Она опять помолчала, точно борясь с сомнениями, и наконец решилась:
— Почему вы так заботитесь об этом мальчике?
Я остолбенел. Никогда не знаешь, чего ждать от этих людей.
— Что ты хочешь сказать, Мария? Я не понимаю.
— Ну, почему вы почти не спите ночами, достаете сыворотки, кислородные маски, меряете температуру, почему входите во все мелочи… Почему?
— Потому, Мария, что это мой долг. Больной очень тяжелый, при нем постоянно должна быть сиделка, но сиделки у нас нет. А за ним надо постоянно наблюдать, вот мы и обеспечиваем ему уход. Поняла?
— Но я никогда не видела раньше, чтобы вы о каком-нибудь больном так заботились.

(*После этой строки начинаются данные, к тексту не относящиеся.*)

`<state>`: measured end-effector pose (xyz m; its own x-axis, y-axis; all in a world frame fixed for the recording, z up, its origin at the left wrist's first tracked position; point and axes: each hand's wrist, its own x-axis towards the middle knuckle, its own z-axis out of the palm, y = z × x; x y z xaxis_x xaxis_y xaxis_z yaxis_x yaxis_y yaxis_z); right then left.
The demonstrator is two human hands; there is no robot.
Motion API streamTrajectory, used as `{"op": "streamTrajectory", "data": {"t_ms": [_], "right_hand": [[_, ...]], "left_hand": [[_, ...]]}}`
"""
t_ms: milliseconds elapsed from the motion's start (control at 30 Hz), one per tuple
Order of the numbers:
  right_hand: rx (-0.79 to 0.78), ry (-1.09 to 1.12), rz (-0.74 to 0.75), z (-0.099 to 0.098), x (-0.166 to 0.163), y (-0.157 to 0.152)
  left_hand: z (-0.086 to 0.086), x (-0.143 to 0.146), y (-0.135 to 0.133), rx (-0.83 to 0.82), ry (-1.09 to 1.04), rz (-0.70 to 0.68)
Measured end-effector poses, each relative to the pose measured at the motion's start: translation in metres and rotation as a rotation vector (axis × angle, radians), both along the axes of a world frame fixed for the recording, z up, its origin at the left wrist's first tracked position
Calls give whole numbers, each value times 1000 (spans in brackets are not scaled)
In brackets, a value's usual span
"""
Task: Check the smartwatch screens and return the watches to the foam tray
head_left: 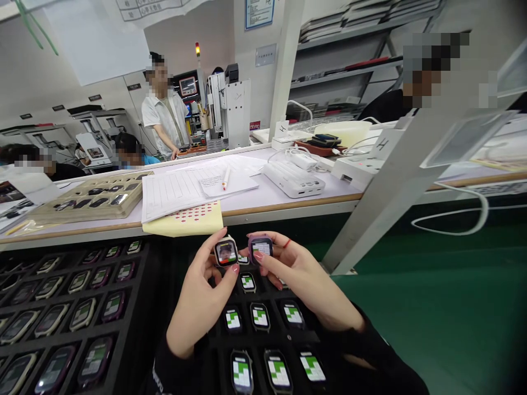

— Да у нас и не было такого больного. Были у нас трудные случаи, но все-таки попроще. Этот же совсем особый. Нам предстоит долгая борьба, потому что болезнь очень запущена…
— Значит, вы всегда так заботитесь о тяжелых больных?
— Конечно, Мария. Иначе и быть не может.
Она смотрела на капельницу, но было видно, что не капли она считает, что мысли ее заняты другим…
— Знаете… — начала она и запнулась.
— Давай, говори, что там еще у тебя.
— Только с тех пор, как вы стали у нас работать, я поняла, что значит быть врачом или медсестрой. Мне бы хотелось, чтобы вы знали, как ценят родители этого мальчика все, что вы для него делаете. Они просто боготворят вас. Говорят, что, если он умрет, так уж, видать, ему на роду было написано, но совесть у них будет чиста, потому что они не оставили его без помощи, в глуши. А еще они говорят, что ни в какой больнице, пусть самой лучшей в мире, никто бы так не заботился о нем, как вы, и я с ними вполне согласна, думаю, что если он до сих пор жив, то только благодаря вам…
Мне было неловко выслушивать эти похвалы.
— Да ведь не один я. И от вас, сестер, многое зависит… Так что не преувеличивай…
— Нет, доктор, я вовсе не преувеличиваю. Я вам так благодарна… Вы показали мне, что значит наша профессия… и как надо делать свое дело.